Six months later, one of the pairs of volunteers had gotten married.

So, then: To “Modern Love.” After a bad breakup, Catron remembered the study and spoke about it to one of her male friends. He suggested they try it, so they Googled the questions and spent the next few hours asking and listening. Catron acknowledges that their “experiment” obviously isn’t a direct recreation of Aron’s; they were in a bar, not a lab, and they weren’t total strangers. But you know what? It didn’t matter; it worked anyway. She doesn’t specify whether they’re still together, and she notes that they probably can’t credit the study for their relationship entirely — but something about it opened the door for it to happen in the first place. Wrote Catron:

“We all have a narrative of ourselves that we offer up to strangers and acquaintances, but Dr. Aron’s questions make it impossible to rely on that narrative. Ours was the kind of accelerated intimacy I remembered from summer camp, staying up all night with a new friend, exchanging the details of our short lives. At 13, away from home for the first time, it felt natural to get to know someone quickly. But rarely does the adult life present us with such circumstances.”

These questions — this whole “method” of falling in love — they create those kinds of circumstances, which might seem like magic, but which is, in truth, as human as it comes.

I think Ellie Krupnick at Mic hit the proverbial nail on the head when she wrote that the 36 questions aren’t really about falling in love: “They’re about building intimacy.” This is what Catron was talking about when she concluded, “Love didn’t happen to us. We’re in love because we each made the choice to be.” How you and your partner answer these questions is as important as the questions themselves — that is, you both have to enter into the whole thing openly and willingly. That’s where the magic lies: Making the opportunities for yourself, rather than just waiting for them to come along of their own accord.

I haven’t performed the experiment myself, but I have seen it in action. In my other life, I’m a theatre director — and these questions are exactly the sorts of exercises I’m constantly doing with my actors in order to build relationships between them both as real people and as characters. How do you create the sort of intimacy characters who have been married for decades have in a way that’s absolutely believable when your actors have only known each other for a few weeks?
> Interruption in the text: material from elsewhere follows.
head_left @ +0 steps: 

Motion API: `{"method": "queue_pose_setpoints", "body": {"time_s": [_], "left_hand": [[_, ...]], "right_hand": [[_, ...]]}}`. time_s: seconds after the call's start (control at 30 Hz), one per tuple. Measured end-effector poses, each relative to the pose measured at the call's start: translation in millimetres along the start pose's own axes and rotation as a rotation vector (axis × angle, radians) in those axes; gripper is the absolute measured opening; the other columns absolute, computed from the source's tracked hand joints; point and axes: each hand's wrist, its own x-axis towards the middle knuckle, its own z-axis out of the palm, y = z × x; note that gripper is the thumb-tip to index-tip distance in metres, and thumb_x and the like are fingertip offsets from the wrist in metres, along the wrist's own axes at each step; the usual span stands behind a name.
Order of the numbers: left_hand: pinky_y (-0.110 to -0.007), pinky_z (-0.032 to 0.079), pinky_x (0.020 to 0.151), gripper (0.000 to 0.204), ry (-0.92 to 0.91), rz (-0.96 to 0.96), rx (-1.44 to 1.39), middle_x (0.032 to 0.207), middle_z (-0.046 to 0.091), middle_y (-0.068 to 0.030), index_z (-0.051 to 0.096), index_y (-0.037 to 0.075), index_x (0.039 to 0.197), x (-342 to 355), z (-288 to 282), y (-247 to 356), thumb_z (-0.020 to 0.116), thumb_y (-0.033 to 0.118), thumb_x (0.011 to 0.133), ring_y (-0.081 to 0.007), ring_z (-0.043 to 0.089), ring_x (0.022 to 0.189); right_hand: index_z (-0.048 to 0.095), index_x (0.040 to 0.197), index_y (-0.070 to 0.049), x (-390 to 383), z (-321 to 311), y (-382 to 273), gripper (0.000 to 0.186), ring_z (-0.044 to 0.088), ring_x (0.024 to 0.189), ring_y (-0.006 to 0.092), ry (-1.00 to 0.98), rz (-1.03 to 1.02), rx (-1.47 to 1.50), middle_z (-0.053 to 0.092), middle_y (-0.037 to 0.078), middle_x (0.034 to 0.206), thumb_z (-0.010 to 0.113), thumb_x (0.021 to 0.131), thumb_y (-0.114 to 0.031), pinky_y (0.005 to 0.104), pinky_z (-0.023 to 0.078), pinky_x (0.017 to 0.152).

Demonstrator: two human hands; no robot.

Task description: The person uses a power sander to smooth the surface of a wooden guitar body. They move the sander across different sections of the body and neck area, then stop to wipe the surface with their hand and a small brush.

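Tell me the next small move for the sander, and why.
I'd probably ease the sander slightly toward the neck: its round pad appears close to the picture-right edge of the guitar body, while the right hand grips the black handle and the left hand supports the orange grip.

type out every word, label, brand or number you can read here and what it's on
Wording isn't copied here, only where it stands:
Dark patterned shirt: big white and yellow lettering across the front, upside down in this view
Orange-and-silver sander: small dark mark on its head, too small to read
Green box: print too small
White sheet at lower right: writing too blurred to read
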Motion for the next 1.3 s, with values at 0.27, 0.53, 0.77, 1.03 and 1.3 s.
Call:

You seat them across from each other — ideally on the floor, cross-legged, with their knees touching — have them do anything from asking these sorts of questions to each other in character to playing out an actual scene, and have them look each other square in the eye without speaking. Good actors, once they’ve located where that kind of intimacy “lives,” will be able to recall it once you add in all the other elements of the play: Lines, staging, costumes, sets, lights, sound, and all that jazz. But the core of the whole thing is always that relationship — what you feel with someone when you’re sitting across from them and everything else about the world fades away.

But here is where the analogue ends, because after a show closes, the actors tuck those characters and their relationship away and everyone moves on to other things. Not so with real life relationships; as Tracy Moore wrote over at Jezebel, “Of course, compared to the work ahead of it, then, falling in love is actually the easy part.” After that, you have to put in all the work required not only to maintain the relationship, but to keep developing it.

That’s the thing about relationships: They change over time. After the initial falling-in-love phase, Moore continued, “What matters next — the sticking with it, the following through, the renewed commitment to it day in and day out to keep knowing, and keep being known — well, unfortunately, that could never be solved by a questionnaire.”